What do you think Paul and Silas were singing? I bet it wasn't "Hai Hooi Babi archige bicycle eka!" And I bet it wasn't "Every day with Jesus is sweeter than the day before." But if they were singing a psalm, which I bet they were, I nominate Psalm 139. "Even the darkness is not dark with you. The night with you is brighter than day." Had they known it they would have sung, "The prince of darkness grim, we tremble not for him, his rage we can endure, for lo, his doom is sure, one little word will fell him." Or they may have sung, "Through many dangers toils and snares, I have already come. 'Twas grace that brought me safe thus far, and grace will lead me home."
And with that there begins a rumble. Something shaking all around. Around the singing of hymns, around pro-active praise, the foundations of a prison begin to shake. The floor is heaved and stones tremble and the chains fall off and when the dust has cleared, a door is standing open. You worship and you look and a door has opened. "My chains fell off, my heart was free, I rose went forth and followed thee," wrote Charles Wesley. How do you suppose God shook that prison open if not with the rumble of Silas' baritone, and Paul's brassy tenor?
Several years ago some people who belonged to the JVP were under the impression that they owned the students at Carey College. They came to the school and demanded that the school be closed and the students brought out to their rally. But Thatha was not about to give in to their intimidation -- and even got into a loud argument with them much to the chagrin of the other teachers. They reminded him about how a school principal Matara who dared to defy them was mercilessly killed. If ever there was a time when they truly worried about their lives ending prematurely this was the time. But perhaps the hardest thing about this was that they came to the house and said to them, "We know where your children live!" That night the situation was so tense, that they really thought that the following day would bring disaster. It was the pro-active praise that sustained them that night. Rising up from the struggle about the midnight hour, before the good things happened, before their lives were spared. "The steadfast love of the Lord never ceases, his mercies never come to an end, they are new every morning, new every morning, great is thy faithfulness O Lord, Great is thy faithfulness." The following day, the government imposed curfew and Carey College had to be closed.
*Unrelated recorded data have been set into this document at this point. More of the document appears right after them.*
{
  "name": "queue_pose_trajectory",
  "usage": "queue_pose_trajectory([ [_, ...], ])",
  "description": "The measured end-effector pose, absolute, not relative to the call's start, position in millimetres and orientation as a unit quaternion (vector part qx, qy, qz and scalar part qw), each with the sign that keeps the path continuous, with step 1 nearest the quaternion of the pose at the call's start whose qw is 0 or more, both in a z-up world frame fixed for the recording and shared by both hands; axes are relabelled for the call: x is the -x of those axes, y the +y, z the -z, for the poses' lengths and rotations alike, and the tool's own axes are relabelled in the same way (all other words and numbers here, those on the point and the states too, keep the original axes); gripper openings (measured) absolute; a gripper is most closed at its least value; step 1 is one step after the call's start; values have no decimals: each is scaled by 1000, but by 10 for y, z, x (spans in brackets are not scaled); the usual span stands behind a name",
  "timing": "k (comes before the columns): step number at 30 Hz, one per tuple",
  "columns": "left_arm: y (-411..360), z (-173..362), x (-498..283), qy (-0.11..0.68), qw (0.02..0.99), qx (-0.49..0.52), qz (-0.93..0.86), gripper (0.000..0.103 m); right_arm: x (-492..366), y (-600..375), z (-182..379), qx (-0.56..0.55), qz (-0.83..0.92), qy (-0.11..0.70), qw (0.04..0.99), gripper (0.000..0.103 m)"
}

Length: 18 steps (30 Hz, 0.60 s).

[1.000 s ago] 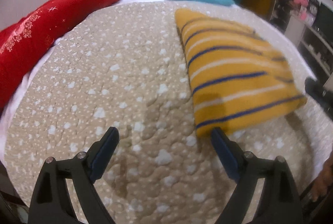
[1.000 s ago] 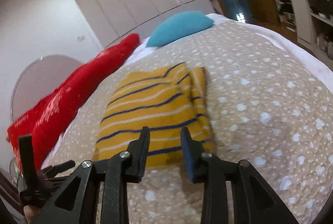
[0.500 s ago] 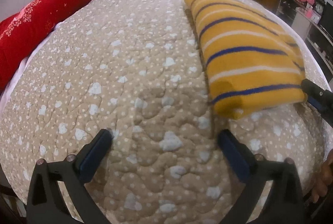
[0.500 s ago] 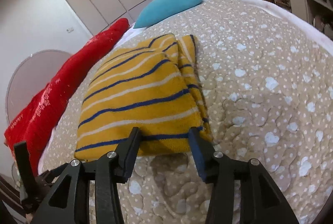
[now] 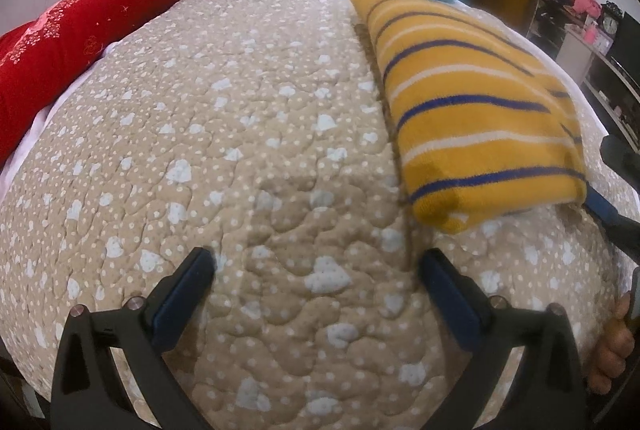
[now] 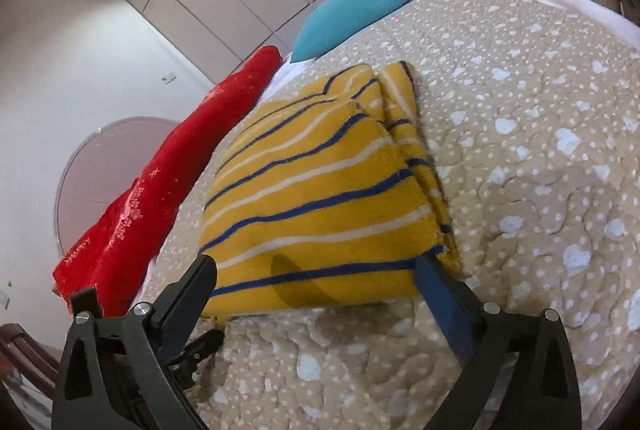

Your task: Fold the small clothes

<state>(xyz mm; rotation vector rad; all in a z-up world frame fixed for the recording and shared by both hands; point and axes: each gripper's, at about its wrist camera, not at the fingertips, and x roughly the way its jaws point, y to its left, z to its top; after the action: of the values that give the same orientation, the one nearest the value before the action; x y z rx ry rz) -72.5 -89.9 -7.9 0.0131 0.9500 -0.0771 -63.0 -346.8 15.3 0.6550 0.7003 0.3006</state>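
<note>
Two grippers are seen over a bed covered by a beige quilt (image 5: 248, 134) dotted with white spots. In the left wrist view, the left gripper (image 5: 316, 270) is held with its jaws spread wide above bare quilt, and nothing is caught between them. A folded yellow garment (image 5: 476, 118) with blue and white stripes is laid at about two o'clock from that gripper, flat on the quilt, its near corner just beyond the right jaw but apart from it. Part of the right gripper (image 5: 618, 190) is glimpsed at three o'clock, at the garment's near right corner. A hand (image 5: 612, 346) is partly seen at four o'clock at the frame's rim. In the right wrist view, the right gripper (image 6: 316, 270) is shown with its jaws opening, spread to either side of the garment's near edge; the garment (image 6: 320, 190) is framed between them, with neither pad seen to press on it. Its folded layers are stacked along the right side. A long red cushion (image 6: 168, 186) is laid at ten o'clock along the bed's far side, and a teal pillow (image 6: 352, 14) is set at twelve o'clock near the head of the bed, beyond the garment.
</note>
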Motion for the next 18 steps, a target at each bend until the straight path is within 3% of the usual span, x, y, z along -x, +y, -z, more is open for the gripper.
queue_pose_trajectory([
  [13,-893,-17,733,471,882,-9,25,103,575,-3507,-153,-316,-166,352,865,103],
  [16,-886,-105,784,462,886,-8,21,103,604,-3481,-236,-297,-145,355,874,95],
  [18,-858,-188,814,452,892,-7,16,103,651,-3490,-306,-291,-136,351,880,82],
])
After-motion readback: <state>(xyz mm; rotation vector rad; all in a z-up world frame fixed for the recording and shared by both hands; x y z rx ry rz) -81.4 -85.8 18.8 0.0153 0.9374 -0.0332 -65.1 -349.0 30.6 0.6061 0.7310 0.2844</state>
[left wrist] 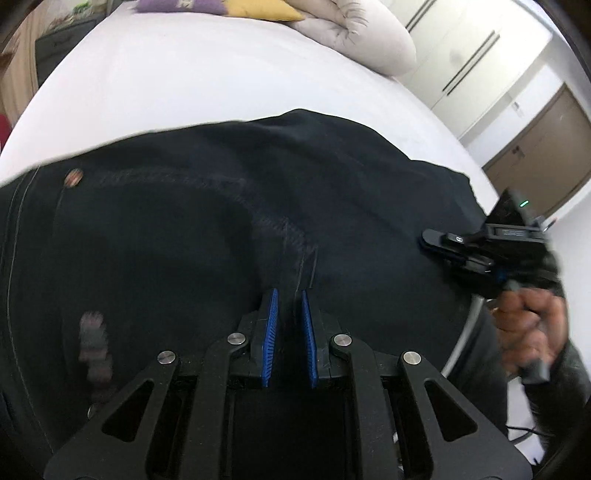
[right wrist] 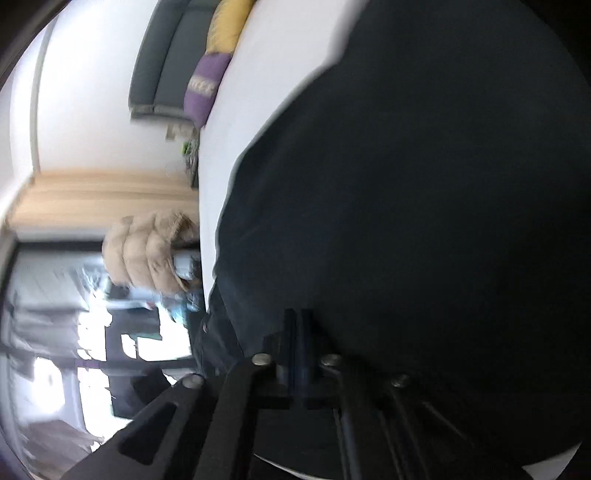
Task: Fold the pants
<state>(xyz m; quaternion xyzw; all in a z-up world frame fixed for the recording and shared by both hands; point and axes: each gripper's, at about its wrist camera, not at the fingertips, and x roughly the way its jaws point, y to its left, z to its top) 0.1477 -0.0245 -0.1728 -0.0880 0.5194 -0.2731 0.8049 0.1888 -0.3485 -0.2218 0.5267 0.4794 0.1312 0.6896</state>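
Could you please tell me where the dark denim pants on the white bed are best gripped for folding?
Grip the dark denim pants at the near edge by the stitched seam, coming in low from the near side; the left gripper already pinches a fabric ridge there.

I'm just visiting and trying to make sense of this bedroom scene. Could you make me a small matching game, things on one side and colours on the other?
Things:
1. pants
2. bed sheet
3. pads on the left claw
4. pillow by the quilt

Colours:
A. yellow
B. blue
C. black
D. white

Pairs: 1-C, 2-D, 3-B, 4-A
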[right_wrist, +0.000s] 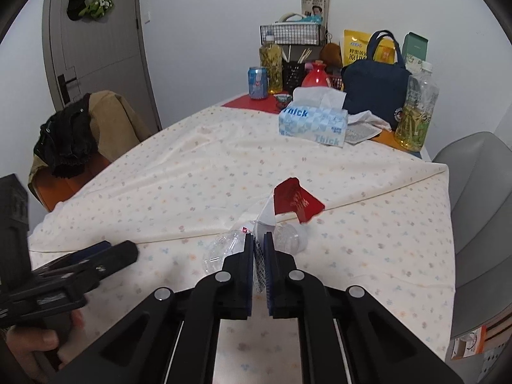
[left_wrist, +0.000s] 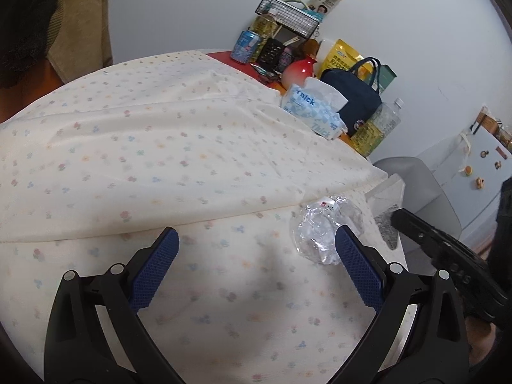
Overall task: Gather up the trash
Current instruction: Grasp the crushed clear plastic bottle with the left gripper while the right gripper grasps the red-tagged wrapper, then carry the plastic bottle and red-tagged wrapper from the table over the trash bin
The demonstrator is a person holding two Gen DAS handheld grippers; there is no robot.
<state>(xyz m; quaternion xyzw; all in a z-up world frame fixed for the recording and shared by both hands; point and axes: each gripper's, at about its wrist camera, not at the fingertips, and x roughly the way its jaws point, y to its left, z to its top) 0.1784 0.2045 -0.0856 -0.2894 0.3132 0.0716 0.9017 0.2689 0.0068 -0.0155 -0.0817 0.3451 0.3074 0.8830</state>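
Note:
A crushed clear plastic bottle [left_wrist: 315, 227] lies on the floral tablecloth [left_wrist: 160, 147] near the table's right edge. My left gripper [left_wrist: 256, 240] is open and empty, low over the cloth, with the bottle just beyond its right finger [left_wrist: 358, 268]. My right gripper [right_wrist: 259, 240] is shut on a torn red and white wrapper [right_wrist: 292, 200], held just above the same bottle [right_wrist: 224, 248]. The right gripper also shows in the left wrist view [left_wrist: 448, 252] at the right, past the bottle. The left gripper shows in the right wrist view [right_wrist: 96, 256] at the left.
At the table's far end stand a tissue box [right_wrist: 312, 121], a navy bag [right_wrist: 376, 88], a large bottle [right_wrist: 416, 108], a blue can [right_wrist: 258, 82], a red vase [right_wrist: 315, 78] and a wire basket [right_wrist: 291, 33]. A grey chair [right_wrist: 480, 224] is at right, a chair with jackets [right_wrist: 76, 134] at left.

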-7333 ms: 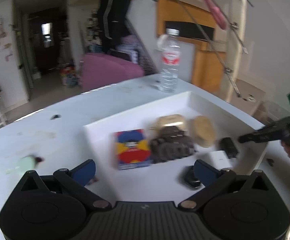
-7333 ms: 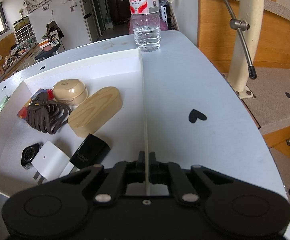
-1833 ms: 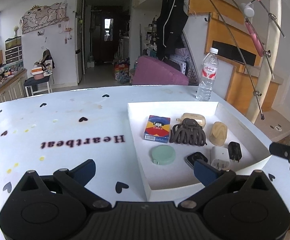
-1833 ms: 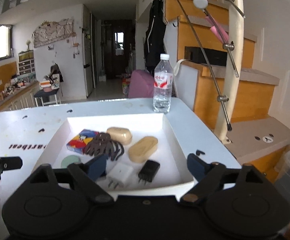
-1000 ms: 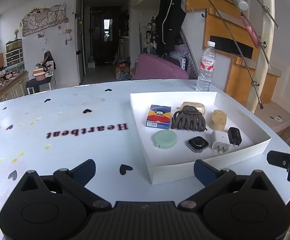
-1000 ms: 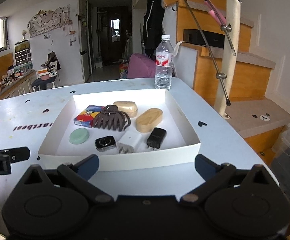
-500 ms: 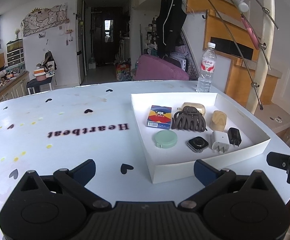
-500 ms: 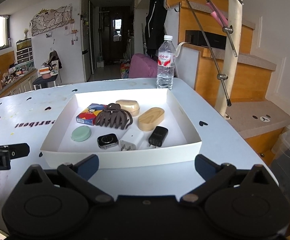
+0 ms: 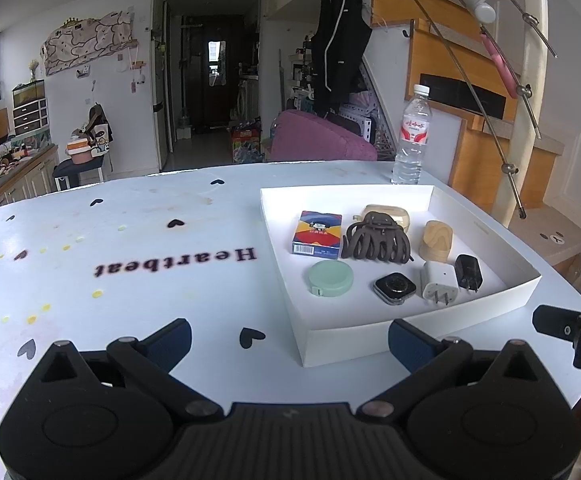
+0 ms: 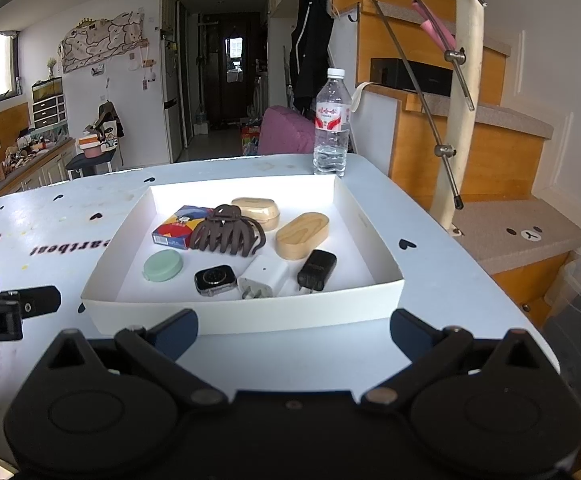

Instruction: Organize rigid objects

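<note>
A white tray [image 9: 422, 332] [image 10: 250, 314] on the pale blue table holds a card box [image 9: 316, 233] [image 10: 178, 229], a brown hair claw [image 9: 376, 238] [image 10: 228, 236], a beige earbud case [image 10: 256, 211], a wooden case [image 9: 436, 239] [image 10: 302, 234], a green round tin [image 9: 330, 278] [image 10: 163, 265], a smartwatch [image 9: 395, 287] [image 10: 215, 279], a white charger [image 9: 439, 286] [image 10: 264, 276] and a black charger [image 9: 468, 272] [image 10: 316, 269]. My left gripper [image 9: 289, 342] is open, near the tray's front left corner. My right gripper [image 10: 294, 330] is open, in front of the tray's near wall. Both hold nothing.
A water bottle [image 9: 410, 136] [image 10: 331, 124] stands behind the tray's far corner. A wooden staircase [image 10: 490, 136] with a white post and metal rods rises to the right of the table. The table's right edge [image 10: 470, 256] runs close to the tray.
Both grippers have drawn back slightly from the tray since half a second ago; the right gripper had been shut on the tray's wall several seconds ago and is now open.
</note>
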Demonstrator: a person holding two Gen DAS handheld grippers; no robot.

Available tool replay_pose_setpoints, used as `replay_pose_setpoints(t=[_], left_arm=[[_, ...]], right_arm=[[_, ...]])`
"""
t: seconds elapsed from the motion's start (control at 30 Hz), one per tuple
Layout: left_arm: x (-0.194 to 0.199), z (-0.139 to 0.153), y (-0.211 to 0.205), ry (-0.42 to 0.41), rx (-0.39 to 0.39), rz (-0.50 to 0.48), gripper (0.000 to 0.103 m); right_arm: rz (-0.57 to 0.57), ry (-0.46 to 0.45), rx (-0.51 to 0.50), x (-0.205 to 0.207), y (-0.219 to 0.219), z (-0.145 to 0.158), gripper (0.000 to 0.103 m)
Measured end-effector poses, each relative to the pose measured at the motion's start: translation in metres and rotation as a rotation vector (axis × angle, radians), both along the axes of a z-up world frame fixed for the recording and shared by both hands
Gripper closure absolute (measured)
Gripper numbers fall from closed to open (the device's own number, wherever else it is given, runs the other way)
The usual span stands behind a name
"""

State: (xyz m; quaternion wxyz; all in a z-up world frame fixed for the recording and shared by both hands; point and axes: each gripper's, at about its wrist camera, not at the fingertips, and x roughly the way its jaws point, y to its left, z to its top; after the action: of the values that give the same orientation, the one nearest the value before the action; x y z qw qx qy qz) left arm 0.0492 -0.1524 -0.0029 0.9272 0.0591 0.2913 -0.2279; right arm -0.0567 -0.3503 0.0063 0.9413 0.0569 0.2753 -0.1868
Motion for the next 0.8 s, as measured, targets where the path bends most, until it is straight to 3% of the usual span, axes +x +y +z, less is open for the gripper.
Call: replay_pose_setpoints(t=[0.8], left_arm=[[-0.0007,0.0004,-0.0004,0.000,-0.003,0.002,0.000]], right_arm=[[0.002,0.001,0.000,-0.0016,0.0020,-0.0015,0.000]])
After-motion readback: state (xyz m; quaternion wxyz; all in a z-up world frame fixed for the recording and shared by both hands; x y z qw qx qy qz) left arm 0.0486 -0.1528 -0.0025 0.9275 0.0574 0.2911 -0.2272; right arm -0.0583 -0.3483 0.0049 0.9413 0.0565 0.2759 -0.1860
So, what's the secret of a happy 50 years of marriage? Its pro-active praise. Praising God before the good thing happens, because whatever happens God deserves our praise. So praise God at all times. When you are with the driving around, when you are doing your daily chores, when you sit with the family to dinner, when you put the kids to sleep -- praise God always and in all circumstances, because God deserves our praise.